入夏后的日头不算太烈,园子里的太阳花攒着劲儿开,粉黄的花瓣挨着花砖缝,蹭得猫的奶白色爪子沾了点细碎的花屑。路边的三叶草攒着露水珠,刚被日头晒得蒸发了大半,沾在猫的爪垫上,凉丝丝的。它支着耳朵,胡须绷得微直,却没动弹,只把尾巴盘在脚边,像在等什么人路过。
今早还在厨房切了半块嫩南瓜,打算晚上蒸了拌点虾皮给自家猫当加餐,没想到先遇上了这只外院的小家伙。巷口冰粉摊的红糖香混着旁边卖凉粉的薄荷香飘过来,它抬了抬脑袋,又重新低下去盯那朵停在花茎上的粉蝶。前几天还在院角播的茼蒿种子已经冒出了嫩绿的小芽,它偶尔会蹲在那边扒拉两下,今天倒是没去碰。

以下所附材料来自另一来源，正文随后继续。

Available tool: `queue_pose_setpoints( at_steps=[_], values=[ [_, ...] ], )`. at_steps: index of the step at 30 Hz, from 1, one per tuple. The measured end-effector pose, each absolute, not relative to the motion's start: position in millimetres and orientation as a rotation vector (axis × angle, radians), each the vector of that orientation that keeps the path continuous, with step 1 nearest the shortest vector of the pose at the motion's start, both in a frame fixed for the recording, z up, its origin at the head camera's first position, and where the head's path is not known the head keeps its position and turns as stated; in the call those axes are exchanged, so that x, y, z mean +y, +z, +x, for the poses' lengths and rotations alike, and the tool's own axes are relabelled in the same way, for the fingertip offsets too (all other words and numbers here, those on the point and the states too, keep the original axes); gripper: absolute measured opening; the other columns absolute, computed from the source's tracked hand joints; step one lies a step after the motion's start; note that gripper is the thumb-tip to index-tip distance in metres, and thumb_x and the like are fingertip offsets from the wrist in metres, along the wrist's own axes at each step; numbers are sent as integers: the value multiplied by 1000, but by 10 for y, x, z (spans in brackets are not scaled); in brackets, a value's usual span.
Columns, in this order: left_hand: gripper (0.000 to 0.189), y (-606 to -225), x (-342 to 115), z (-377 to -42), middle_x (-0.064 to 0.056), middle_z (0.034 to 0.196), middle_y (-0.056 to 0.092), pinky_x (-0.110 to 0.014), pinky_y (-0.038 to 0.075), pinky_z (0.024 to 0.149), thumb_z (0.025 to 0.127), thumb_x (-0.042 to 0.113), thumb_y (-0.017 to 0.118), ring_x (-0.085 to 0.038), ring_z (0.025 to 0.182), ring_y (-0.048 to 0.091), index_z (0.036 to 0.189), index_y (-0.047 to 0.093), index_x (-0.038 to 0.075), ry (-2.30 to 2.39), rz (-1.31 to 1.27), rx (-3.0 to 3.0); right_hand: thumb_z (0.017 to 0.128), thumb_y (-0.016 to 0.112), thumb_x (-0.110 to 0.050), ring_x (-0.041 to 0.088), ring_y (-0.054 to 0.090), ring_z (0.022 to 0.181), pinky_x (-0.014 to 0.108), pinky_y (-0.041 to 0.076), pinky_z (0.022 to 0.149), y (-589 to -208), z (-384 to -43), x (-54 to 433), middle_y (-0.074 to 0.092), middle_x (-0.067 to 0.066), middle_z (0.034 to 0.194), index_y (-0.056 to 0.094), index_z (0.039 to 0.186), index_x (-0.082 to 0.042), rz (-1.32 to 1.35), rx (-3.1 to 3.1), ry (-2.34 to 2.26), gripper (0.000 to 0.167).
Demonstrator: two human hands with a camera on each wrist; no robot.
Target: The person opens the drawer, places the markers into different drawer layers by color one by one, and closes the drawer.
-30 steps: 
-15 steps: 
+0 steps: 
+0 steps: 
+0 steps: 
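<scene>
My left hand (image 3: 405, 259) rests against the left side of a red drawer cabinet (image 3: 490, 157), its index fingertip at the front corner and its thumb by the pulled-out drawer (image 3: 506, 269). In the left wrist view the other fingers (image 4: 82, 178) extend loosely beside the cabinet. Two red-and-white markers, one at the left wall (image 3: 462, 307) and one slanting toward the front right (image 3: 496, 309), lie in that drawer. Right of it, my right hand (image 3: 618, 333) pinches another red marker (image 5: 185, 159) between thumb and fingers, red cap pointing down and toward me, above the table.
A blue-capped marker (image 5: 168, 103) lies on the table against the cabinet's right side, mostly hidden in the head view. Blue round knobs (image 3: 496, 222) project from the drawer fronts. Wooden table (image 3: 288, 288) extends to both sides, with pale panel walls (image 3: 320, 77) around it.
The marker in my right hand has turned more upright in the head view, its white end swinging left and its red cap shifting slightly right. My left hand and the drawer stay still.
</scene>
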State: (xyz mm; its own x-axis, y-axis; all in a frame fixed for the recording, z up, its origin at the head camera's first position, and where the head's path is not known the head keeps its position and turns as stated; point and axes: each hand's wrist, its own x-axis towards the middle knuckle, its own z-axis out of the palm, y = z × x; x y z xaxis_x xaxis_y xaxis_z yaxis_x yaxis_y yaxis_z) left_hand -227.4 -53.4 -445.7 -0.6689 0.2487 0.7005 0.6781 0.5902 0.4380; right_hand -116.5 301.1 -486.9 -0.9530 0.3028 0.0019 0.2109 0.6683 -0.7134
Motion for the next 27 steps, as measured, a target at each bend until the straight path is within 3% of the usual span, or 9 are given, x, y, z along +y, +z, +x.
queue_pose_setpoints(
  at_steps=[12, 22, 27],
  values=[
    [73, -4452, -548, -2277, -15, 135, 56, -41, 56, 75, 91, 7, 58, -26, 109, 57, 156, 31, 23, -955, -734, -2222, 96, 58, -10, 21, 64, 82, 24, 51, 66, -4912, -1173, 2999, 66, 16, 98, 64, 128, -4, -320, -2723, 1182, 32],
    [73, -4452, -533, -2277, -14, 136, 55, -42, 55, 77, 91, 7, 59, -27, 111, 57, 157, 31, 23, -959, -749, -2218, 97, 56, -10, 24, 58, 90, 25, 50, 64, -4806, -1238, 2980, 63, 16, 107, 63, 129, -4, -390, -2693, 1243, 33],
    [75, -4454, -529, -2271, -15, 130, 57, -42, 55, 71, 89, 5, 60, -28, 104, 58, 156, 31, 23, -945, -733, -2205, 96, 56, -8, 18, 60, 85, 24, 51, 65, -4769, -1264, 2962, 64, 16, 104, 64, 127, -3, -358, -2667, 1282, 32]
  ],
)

风卷着隔壁老槐树的落瓣擦过花砖路,连带着把院角茉莉的香气送过来。路过的阿婆拎着菜篮子走过,看了它两眼,笑着说这猫总蹲在这儿,比她家那只会拆沙发的猫懂事多了。它还是没动,只是尾巴尖轻轻晃了晃,算是回应。连身上的绒毛都被风吹得轻轻晃,连苍蝇停在鼻尖都只是甩了甩尾巴尖,半点没有要挪窝的意思。